** Opening Data records block **

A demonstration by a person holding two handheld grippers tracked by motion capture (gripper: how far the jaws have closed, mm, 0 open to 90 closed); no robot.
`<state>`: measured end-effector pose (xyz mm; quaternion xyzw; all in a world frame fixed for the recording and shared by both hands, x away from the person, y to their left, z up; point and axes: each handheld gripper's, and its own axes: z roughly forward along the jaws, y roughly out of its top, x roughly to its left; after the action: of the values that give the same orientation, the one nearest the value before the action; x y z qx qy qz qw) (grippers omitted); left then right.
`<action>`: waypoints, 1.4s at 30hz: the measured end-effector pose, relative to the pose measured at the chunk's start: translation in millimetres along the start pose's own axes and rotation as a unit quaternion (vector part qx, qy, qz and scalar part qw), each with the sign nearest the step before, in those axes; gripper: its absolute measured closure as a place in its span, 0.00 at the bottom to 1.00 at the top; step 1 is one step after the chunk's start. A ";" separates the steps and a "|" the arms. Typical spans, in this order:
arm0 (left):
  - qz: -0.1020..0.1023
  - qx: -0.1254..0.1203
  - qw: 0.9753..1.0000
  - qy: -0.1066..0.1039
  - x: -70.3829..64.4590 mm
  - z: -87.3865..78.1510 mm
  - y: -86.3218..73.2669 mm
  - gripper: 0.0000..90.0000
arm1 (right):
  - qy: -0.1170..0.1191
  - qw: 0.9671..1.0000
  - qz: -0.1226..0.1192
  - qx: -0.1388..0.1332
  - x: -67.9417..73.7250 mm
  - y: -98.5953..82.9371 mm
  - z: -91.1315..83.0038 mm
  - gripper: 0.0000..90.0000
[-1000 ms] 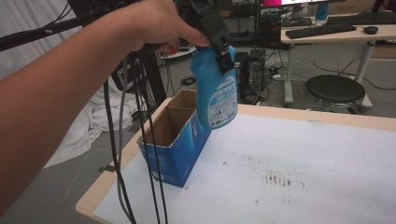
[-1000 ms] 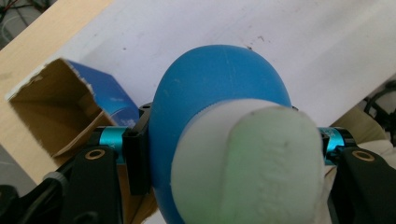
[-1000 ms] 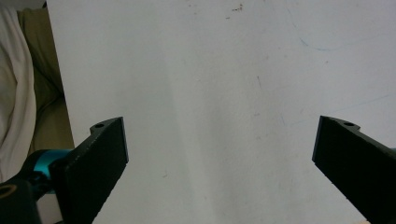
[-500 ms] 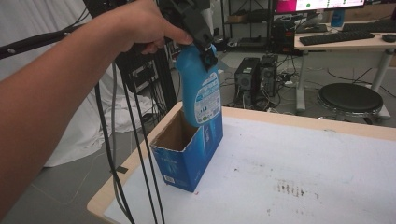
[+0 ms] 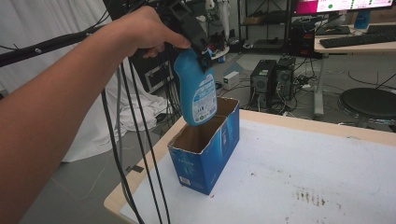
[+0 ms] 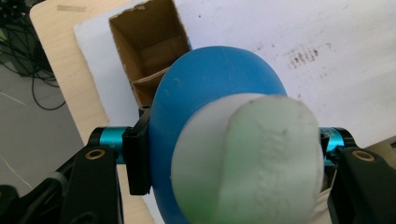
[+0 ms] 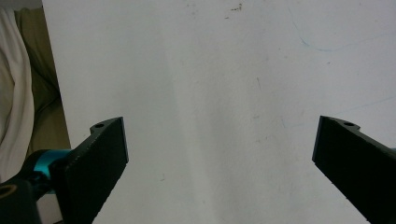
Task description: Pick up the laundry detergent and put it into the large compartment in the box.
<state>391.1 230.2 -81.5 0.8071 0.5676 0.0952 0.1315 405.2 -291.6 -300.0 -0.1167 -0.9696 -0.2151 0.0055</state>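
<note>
Jaws of the left gripper (image 5: 201, 52) are clamped on the blue bottle (image 5: 197, 91), held above the open blue box (image 5: 215, 149) at the worktop's left; lowering straight in is judged next. Right gripper (image 7: 219, 154) jaws are apart.

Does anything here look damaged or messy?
Yes. The box has a ragged, torn-off top edge, and the table carries dark smudges right of it. The bottle in the left tongs looks intact.
</note>
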 end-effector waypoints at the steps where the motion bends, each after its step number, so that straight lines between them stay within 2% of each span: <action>1: -0.001 0.001 1.000 0.000 2.3 2.5 -1.3 0.42 | 0.000 1.000 -0.001 0.000 -0.2 0.3 0.3 0.03; 5: -0.004 0.006 1.000 0.000 10.6 13.2 -5.7 0.42 | 0.001 1.000 0.000 0.003 0.0 1.2 1.4 0.03; 10: 0.010 0.012 1.000 -0.002 14.8 26.6 -9.4 0.42 | 0.000 1.000 0.006 0.005 -0.7 0.9 1.2 0.03; 14: 0.012 0.015 1.000 -0.010 16.7 36.8 -10.6 0.42 | 0.001 1.000 0.009 0.005 -0.8 1.4 1.9 0.03; 16: 0.026 0.019 0.999 -0.010 16.9 41.2 -10.4 0.42 | 0.001 1.000 0.009 0.006 -0.7 1.4 1.9 0.03; 24: 0.058 0.019 0.998 -0.015 18.9 48.5 -10.5 0.42 | -0.001 1.000 0.012 0.006 -2.0 -0.1 1.4 0.03; 29: 0.095 0.024 0.995 -0.019 19.0 54.9 -11.0 0.42 | -0.002 1.000 0.014 0.006 -2.6 -0.6 1.0 0.03; 31: 0.116 0.026 0.993 -0.026 18.6 58.1 -11.6 0.42 | -0.001 1.000 0.016 0.007 -2.7 -0.7 1.0 0.03; 33: 0.130 0.030 0.991 -0.032 18.5 61.4 -12.1 0.42 | -0.001 1.000 0.017 0.007 -2.8 -0.5 1.2 0.03; 39: 0.136 0.042 0.989 -0.036 22.8 77.4 -12.7 0.42 | -0.001 1.000 0.018 0.008 -3.5 -0.4 1.8 0.03; 42: 0.146 0.048 0.987 -0.039 24.9 91.7 -15.3 0.42 | -0.002 1.000 0.018 0.010 -3.9 -0.6 2.3 0.03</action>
<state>413.6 249.0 -173.1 0.8898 0.4422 0.0544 0.0989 408.9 -292.0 -302.5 -0.1348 -0.9693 -0.2055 0.0087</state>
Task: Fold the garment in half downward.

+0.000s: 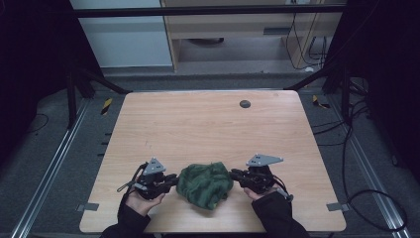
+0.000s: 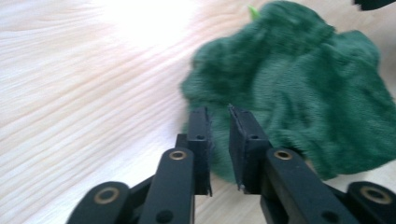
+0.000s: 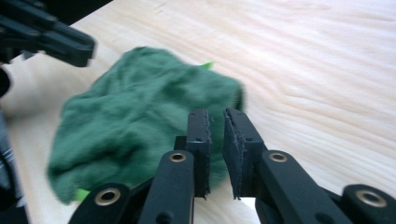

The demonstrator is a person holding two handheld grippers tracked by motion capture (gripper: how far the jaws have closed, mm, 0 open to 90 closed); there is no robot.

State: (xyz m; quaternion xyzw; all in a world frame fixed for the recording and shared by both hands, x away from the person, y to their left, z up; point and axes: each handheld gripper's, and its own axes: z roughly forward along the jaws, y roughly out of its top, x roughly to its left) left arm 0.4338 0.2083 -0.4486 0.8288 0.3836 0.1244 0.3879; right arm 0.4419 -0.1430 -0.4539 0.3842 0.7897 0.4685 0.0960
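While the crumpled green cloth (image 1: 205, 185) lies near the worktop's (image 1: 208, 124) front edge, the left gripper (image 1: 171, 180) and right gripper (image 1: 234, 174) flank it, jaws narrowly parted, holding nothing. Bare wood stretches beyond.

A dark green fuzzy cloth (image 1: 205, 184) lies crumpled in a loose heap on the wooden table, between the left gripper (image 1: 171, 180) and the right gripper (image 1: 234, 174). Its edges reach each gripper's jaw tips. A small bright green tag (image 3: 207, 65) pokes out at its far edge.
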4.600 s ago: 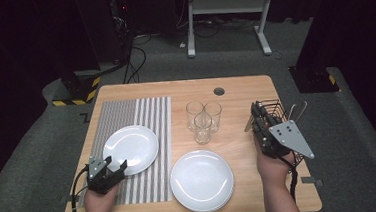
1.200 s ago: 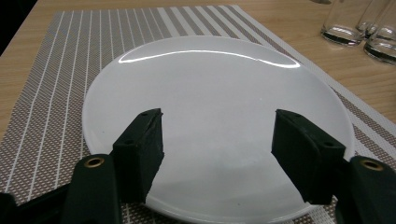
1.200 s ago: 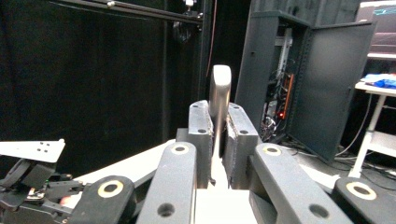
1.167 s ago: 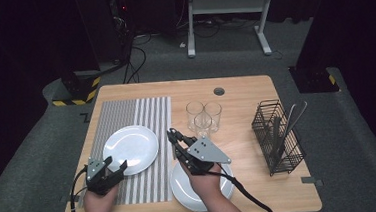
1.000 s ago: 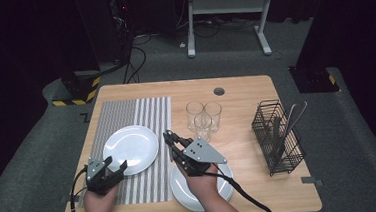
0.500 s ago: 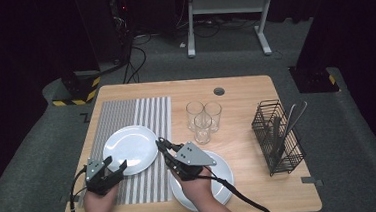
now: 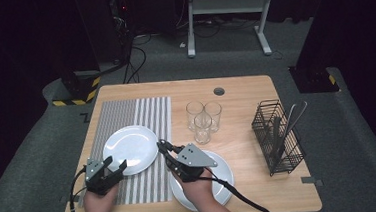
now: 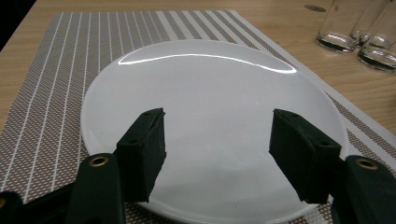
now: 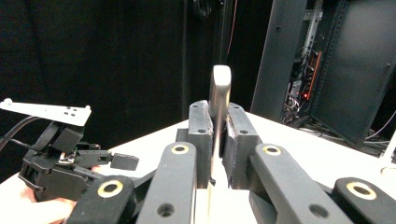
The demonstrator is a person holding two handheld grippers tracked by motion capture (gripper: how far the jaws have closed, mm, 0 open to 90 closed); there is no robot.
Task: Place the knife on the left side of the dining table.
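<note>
A white plate [image 7: 131, 149] lies on the striped placemat [image 7: 126, 115]. My left gripper [image 7: 105, 172] rests at its near rim, open, and the plate [image 8: 210, 102] shows between its wide-apart jaws [image 8: 217, 154]. My right gripper [image 7: 166, 150] hovers between that plate and a second white plate [image 7: 218, 176] on the bare wood, tips pointing left. It is shut on a flat metal cutlery piece [image 9: 219, 91], whose rounded end sticks up past the jaws [image 9: 218, 135]. Which kind of cutlery it is stays hidden.
Three clear glasses [image 7: 204, 117] stand mid-table, also seen as glasses [image 8: 359, 32] beyond the placemat. A black wire cutlery basket [image 7: 277, 137] with several utensils stands at the right. A round grommet [image 7: 219, 91] sits near the far edge.
My right gripper has left the wire basket and moved left across the table with the cutlery, now beside the left plate's right rim. The left gripper has stayed put.
</note>
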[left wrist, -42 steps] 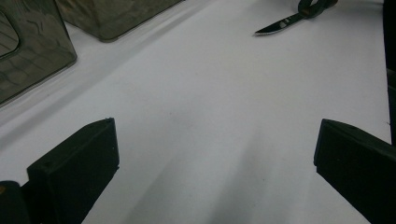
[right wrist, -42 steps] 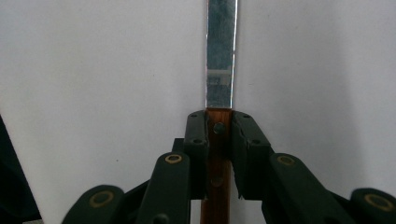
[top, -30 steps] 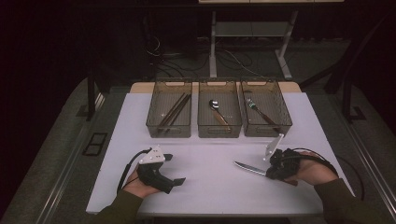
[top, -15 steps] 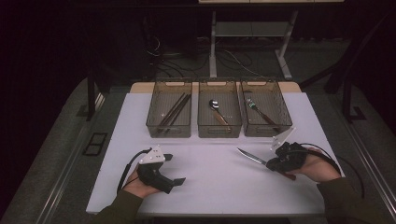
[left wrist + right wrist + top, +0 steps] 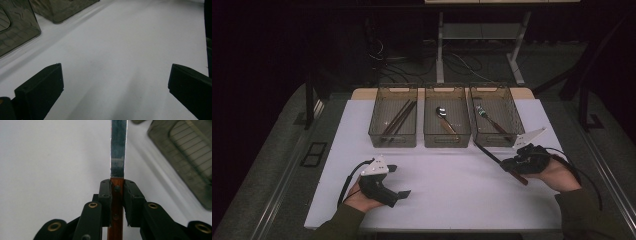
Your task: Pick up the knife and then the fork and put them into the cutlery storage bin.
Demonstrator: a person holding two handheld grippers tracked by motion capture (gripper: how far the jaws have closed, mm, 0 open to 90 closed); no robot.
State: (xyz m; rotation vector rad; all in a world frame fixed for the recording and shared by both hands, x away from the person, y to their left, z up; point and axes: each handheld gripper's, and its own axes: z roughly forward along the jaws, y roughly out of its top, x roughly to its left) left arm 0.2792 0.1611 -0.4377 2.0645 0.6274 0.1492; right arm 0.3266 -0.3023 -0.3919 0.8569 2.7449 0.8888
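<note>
My right tool (image 5: 117,195) is clamped on the knife (image 5: 118,150), carrying it toward the right bin (image 5: 514,117); my left tool (image 5: 112,87) rests apart. Next I must lift over its rim.

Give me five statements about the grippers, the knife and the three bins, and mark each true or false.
1. The right gripper is shut on the knife. True.
2. The left gripper holds a spoon. False: its jaws stand wide apart with nothing between them.
3. The middle bin holds a spoon. True.
4. The knife lies inside the right bin. False: it is in the gripper's grasp, in front of that bin.
5. The left bin holds a fork. False: it holds chopsticks; the fork is in the right bin.
</note>
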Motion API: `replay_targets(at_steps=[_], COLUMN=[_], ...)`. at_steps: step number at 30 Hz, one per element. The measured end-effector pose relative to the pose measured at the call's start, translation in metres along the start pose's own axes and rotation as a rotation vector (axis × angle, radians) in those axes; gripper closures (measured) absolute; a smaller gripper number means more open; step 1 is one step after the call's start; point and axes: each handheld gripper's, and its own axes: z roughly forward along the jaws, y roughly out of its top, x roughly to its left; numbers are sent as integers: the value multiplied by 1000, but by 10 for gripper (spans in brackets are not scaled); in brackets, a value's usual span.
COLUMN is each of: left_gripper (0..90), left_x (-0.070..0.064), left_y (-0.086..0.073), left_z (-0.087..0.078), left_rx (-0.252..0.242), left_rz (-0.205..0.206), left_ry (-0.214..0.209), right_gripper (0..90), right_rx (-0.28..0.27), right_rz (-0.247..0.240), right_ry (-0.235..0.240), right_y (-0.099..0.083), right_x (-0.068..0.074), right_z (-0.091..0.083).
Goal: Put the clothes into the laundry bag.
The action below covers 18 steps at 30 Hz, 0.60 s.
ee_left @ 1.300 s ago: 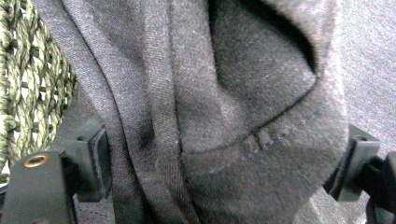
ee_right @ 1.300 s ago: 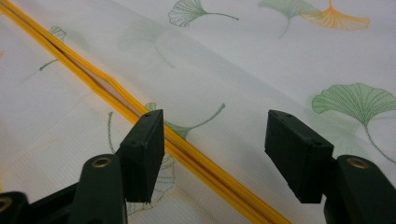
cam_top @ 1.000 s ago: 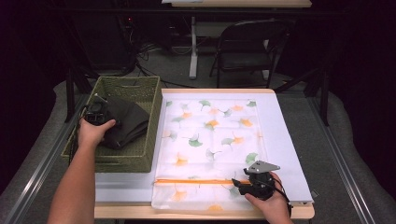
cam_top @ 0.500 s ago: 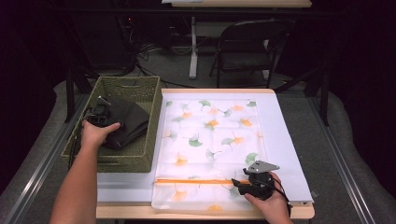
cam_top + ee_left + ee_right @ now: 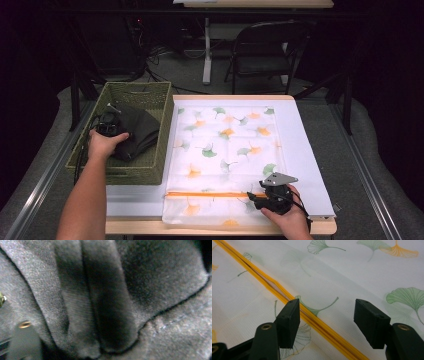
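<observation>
Lying bunched in the green wicker basket [image 5: 150, 170] at the left edge of the worktop [image 5: 305, 150]: a dark grey garment [image 5: 137, 130], with the left tongs [image 5: 107, 122] pressed down onto its near-left folds. Seen up close from the left gripper view, thick soft ridges of grey cloth [image 5: 107, 302]; whether those tongs are pinched on a fold or merely resting there cannot be told. Spread across the middle of the worktop, a white mesh laundry bag [image 5: 225, 150] printed with green and orange ginkgo leaves, orange zipper [image 5: 210, 194] running along its near edge. Poised at the near right corner, the right tongs [image 5: 327, 322], jaws plainly apart and straddling the zipper line without touching it.

Likely trouble ahead: grabbing only one loose layer and trailing the rest over the basket rim, perhaps dragging the basket along; pinching thin mesh instead of the zipper edge, leaving the mouth too narrow for a bulky bundle; sliding the light bag off the near edge under a sideways pull.

No brand, label or readable writing anywhere on garment, bag or basket.
</observation>
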Motion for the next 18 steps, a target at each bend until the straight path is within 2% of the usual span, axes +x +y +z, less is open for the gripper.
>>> replay_targets(at_steps=[10,18], left_gripper=[365,375], left_x=[-1,-5], left_y=[0,0], left_z=[-3,-3], left_rx=[-17,-19], left_rz=[0,2], left_ry=[2,27], right_gripper=[376,376], right_rx=[-3,-2], right_rz=[-10,-31], right_ry=[-8,-14], right_y=[0,0], right_x=[0,1], right_z=[-1,-1])
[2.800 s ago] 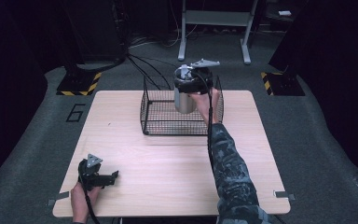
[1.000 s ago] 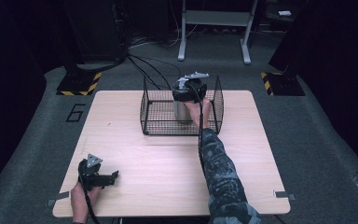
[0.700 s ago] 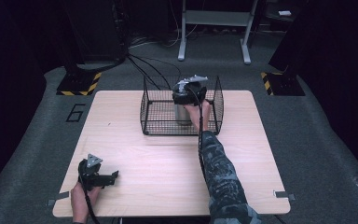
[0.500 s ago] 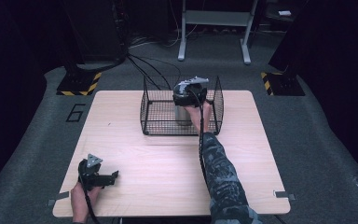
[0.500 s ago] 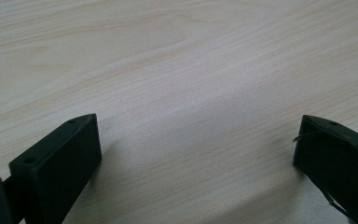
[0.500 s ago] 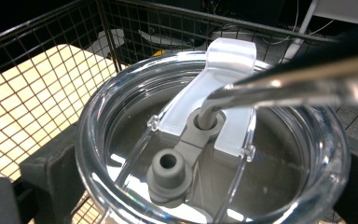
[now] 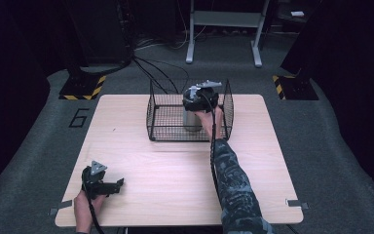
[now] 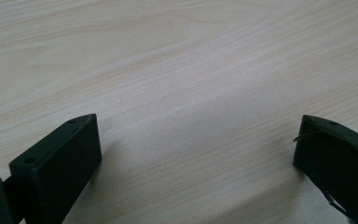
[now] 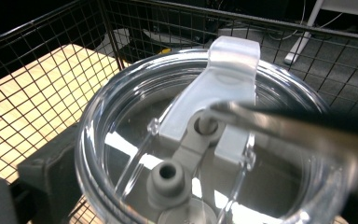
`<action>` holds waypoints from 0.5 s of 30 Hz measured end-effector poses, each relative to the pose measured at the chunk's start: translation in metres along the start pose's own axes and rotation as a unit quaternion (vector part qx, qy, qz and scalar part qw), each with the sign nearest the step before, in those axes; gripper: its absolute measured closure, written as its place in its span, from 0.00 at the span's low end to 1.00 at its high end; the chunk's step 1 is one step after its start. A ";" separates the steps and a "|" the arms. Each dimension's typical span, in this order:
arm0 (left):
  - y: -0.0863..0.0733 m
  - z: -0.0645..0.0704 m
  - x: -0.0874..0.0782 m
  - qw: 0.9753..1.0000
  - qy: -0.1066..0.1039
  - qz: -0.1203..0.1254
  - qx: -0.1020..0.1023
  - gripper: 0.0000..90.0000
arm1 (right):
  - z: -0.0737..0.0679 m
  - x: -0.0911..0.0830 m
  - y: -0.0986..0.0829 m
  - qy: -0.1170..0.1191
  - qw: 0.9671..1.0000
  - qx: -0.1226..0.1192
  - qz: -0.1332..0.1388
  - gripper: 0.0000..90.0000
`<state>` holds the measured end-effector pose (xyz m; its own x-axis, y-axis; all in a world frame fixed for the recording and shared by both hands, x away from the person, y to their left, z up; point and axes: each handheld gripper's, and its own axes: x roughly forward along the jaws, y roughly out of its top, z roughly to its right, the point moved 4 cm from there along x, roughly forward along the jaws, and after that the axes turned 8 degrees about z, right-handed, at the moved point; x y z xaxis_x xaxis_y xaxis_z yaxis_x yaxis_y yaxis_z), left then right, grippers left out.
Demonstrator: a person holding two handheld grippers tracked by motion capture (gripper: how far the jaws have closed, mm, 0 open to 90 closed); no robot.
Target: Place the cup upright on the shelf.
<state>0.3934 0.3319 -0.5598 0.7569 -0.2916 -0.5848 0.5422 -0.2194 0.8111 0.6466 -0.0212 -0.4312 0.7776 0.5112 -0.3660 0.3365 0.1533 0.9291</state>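
A steel tumbler point(image 7: 192, 121) with a clear lid point(image 9: 223, 79) stands upright inside the black wire basket point(image 7: 152, 119) at the back middle of the table. My right gripper point(image 7: 198, 101) comes down from above and is shut on the tumbler near its top. In the right gripper view the jaws sit on either side of the lid, with basket mesh point(image 9: 51, 60) all around. My left gripper point(image 7: 120, 184) lies on the table at the front left, held by a hand. Its jaws stand wide apart over bare wood point(image 8: 191, 93), open with nothing between them.
The light wooden table point(image 7: 175, 165) is bare in front of the basket. Beyond its far edge lie cables, two yellow-black striped blocks point(image 7: 83, 90) on the grey floor, and a metal stand point(image 7: 224, 19). The sleeved right forearm point(image 7: 229, 175) stretches across the table's middle right.
My right gripper has lowered the tumbler from above the basket's rim down into the basket. The left gripper has stayed where it was.
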 end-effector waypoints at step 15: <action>0.000 0.000 0.000 1.000 0.001 0.003 -0.001 0.01 | -0.003 -0.023 0.009 0.012 1.000 -0.009 -0.026 0.00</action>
<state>0.3937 0.3316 -0.5600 0.7611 -0.2902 -0.5801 0.5384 -0.2160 0.8145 0.6300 -0.0286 -0.4146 0.7461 0.5225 -0.4126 0.3658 0.1960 0.9098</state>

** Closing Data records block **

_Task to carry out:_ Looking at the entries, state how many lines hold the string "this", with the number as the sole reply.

_Response:_ 2